Bien sûr qu'il s'agit là d'un mensonge, je ne vais pas lui dire que j'étais en train de me mater parce que j'ai envie de faire bonne impression à mes amis que je n'ai pas revu depuis plusieurs mois. Je raccroche, prends un gilet à capuche bleu marine et mes clefs avant de fermer la porte à double tour. Je commence à descendre les quelques marches de mon immeuble quand je me rendre compte que j'ai oublié le plus important. Le cadeau ! Je lève les yeux au ciel en pestant et me dépêche de faire demi-tour.
*
Je me gare devant leur maison environ quinze minutes plus tard. Je ferme ma voiture et me dirige à l'entrée de la petite maison.

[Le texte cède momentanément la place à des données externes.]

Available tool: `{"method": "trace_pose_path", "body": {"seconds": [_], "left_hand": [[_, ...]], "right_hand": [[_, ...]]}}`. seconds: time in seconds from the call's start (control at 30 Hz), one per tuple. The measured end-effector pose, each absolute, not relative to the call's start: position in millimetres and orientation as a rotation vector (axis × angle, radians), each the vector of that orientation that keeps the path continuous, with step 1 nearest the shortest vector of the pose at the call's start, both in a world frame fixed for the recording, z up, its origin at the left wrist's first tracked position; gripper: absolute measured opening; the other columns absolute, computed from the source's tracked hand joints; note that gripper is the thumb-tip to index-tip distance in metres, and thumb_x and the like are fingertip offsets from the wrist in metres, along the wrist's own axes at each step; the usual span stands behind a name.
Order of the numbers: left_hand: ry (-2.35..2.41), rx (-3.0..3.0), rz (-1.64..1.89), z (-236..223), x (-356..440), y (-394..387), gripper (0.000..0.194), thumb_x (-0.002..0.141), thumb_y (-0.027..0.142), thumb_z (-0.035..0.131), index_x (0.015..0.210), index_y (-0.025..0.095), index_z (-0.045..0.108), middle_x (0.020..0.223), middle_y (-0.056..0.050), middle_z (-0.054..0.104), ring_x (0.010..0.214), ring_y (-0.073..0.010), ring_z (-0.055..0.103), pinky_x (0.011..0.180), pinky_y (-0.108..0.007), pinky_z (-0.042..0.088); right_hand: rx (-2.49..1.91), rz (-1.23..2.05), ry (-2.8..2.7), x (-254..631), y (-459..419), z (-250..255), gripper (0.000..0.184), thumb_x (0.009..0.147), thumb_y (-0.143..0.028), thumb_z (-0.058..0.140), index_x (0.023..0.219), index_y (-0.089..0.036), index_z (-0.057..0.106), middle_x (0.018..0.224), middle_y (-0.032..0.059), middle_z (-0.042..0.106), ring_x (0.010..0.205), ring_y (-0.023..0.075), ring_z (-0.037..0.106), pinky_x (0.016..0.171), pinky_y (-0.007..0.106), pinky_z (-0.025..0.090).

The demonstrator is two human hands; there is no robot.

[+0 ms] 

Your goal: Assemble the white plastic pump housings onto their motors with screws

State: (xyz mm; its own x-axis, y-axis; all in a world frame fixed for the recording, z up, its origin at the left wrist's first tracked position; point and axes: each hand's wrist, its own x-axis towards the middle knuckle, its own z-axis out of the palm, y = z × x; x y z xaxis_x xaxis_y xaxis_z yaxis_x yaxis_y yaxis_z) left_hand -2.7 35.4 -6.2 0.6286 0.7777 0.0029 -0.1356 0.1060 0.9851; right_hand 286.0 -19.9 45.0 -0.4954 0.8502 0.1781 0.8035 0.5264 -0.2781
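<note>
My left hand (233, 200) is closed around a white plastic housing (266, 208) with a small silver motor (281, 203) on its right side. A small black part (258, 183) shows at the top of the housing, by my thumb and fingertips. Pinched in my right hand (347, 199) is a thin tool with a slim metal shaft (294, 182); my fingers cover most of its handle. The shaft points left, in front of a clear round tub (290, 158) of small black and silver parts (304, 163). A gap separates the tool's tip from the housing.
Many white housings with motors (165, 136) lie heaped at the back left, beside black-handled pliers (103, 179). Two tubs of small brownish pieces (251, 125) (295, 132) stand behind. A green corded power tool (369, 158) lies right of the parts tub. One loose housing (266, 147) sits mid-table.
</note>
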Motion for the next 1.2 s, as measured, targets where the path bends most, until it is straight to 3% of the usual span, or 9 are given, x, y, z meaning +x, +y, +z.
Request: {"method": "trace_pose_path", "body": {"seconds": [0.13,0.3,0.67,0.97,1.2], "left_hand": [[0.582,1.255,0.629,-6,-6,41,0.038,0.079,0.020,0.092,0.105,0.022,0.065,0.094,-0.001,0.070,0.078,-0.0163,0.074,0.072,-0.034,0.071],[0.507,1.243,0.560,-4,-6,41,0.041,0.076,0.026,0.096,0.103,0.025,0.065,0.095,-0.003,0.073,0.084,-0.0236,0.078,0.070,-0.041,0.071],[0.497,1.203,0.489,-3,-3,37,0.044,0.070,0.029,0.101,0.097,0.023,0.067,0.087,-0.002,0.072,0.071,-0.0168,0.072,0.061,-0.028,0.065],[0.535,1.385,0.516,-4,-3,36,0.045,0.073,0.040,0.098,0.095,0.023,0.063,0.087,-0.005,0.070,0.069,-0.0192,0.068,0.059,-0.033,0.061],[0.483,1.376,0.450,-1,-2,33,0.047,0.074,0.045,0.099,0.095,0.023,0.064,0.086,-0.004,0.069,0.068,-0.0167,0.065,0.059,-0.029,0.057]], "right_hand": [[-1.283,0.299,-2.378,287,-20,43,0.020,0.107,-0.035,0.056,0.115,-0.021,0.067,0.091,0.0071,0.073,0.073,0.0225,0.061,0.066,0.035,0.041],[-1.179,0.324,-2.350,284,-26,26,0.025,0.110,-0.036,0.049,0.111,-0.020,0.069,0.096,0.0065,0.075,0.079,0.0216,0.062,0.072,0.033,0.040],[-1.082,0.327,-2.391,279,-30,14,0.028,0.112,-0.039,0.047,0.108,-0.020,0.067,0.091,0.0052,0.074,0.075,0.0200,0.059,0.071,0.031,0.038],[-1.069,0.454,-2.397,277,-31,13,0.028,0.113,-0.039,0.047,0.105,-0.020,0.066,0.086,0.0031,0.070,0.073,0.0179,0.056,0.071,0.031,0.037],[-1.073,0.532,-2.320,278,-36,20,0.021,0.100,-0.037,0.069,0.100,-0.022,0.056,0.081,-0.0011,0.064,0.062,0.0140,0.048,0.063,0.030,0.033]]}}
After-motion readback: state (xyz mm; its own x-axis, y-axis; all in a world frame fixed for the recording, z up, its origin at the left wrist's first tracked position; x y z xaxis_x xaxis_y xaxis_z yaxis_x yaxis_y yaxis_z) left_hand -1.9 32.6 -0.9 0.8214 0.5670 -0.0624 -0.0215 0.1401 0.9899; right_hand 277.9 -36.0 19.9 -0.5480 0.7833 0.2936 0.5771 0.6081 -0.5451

Je frappe à la porte qui s'ouvre immédiatement sur mon amie Leah, comme si elle avait attendu mon arrivée.
— Ah enfin, on commençait à se demander si tu n'allais pas nous poser un lapin !
Elle me sourit en me prenant dans ses bras, son odeur fleurit rentre dans mes narines, sa chevelure de feu bouclée me chatouille le visage. Elle se décale pour me laisser rentrer. Sam débarque par surprise et m'attrape par l'épaule pour me tirer à l'intérieur de l'habitation.
— Bon sang ! Mais dépêchez-vous de fermer cette porte il va arriver, allez-vous cacher !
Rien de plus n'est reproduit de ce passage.